Het voordeel van deze opzet is dat we nu alle personen die zich inzetten voor zorgevaluatie op dezelfde plek hebben. Daarbij is ook gemeend dat het nuttiger is als de SFOH voldoende subsidiegeld verstrekt om een onderzoeker tenminste één jaar te financieren. Anders moet er al snel gezocht worden naar cofinanciering en komt een onderzoek niet van de grond. Het maximum bedrag is daarom aangepast naar €90.000.

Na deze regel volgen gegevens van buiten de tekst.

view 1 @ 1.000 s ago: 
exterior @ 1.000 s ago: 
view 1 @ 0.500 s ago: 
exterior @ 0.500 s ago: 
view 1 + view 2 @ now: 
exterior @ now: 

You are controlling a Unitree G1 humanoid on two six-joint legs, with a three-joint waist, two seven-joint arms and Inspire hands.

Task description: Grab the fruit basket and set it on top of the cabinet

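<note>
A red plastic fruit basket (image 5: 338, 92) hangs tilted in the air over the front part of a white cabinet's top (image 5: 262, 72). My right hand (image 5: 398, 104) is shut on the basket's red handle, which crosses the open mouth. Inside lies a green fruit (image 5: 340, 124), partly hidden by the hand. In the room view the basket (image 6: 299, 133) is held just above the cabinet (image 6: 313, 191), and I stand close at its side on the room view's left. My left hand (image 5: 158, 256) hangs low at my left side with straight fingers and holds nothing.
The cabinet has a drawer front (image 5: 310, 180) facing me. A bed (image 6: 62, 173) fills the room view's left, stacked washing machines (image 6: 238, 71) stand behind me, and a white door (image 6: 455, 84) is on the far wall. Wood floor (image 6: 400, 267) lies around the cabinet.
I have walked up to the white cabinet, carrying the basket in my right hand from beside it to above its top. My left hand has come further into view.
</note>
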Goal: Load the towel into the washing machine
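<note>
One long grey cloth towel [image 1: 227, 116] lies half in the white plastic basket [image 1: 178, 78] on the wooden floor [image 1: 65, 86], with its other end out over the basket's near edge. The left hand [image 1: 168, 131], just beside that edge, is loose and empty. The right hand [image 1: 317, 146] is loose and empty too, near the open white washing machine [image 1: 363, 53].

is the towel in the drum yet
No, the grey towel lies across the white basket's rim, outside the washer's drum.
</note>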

Kansen voor verschillende onderzoekstypen
Verschillende soorten van onderzoek – cohortonderzoek, experimenteel onderzoek, literatuuronderzoek – hebben evenveel kans op honorering. De voorwaarde is wel dat er een plan achter de aanvraag zit. Een plan om het hiaat van de kennisagenda echt op te lossen. Een deel van de verkregen subsidie via SFOH kan ook worden gebruikt als cofinanciering bij de start van een studie, bijvoorbeeld als onderbouwing voor een ZonMw-aanvraag. Wel belangrijk: voor reeds lopende studies die financiering missen kan geen geld worden aangevraagd. Een tweede voorwaarde is dat alle resultaten van de subsidiegelden gepubliceerd worden. Succes of een fiasco, we moeten er allemaal van kunnen leren.
Succes meten
Het succes van deze aanpak wordt op verschillende manieren gemeten. Ten eerste aan de interesse: het aantal subsidieaanvragen geeft aan of dermatologen dit type onderzoek en de onderwerpen relevant vinden. Belangrijker nog is de impact op de dermatologische zorg en op patiënten. De uitgangspunten zijn een hogere kwaliteit van leven voor patiënten, lagere kosten, minder inzet van personeel en duurzaamheid van de zorg.
Tot slot
Met deze vernieuwde aanpak krijgen de praktische vragen uit onze dagelijkse zorg eindelijk de aandacht die ze verdienen. De integratie van LaCuNe en SFOH biedt dermatologen nieuwe kansen om evidence-based antwoorden te vinden op de vragen die hen bezighouden. Nu is de gelegenheid deze kans te grijpen.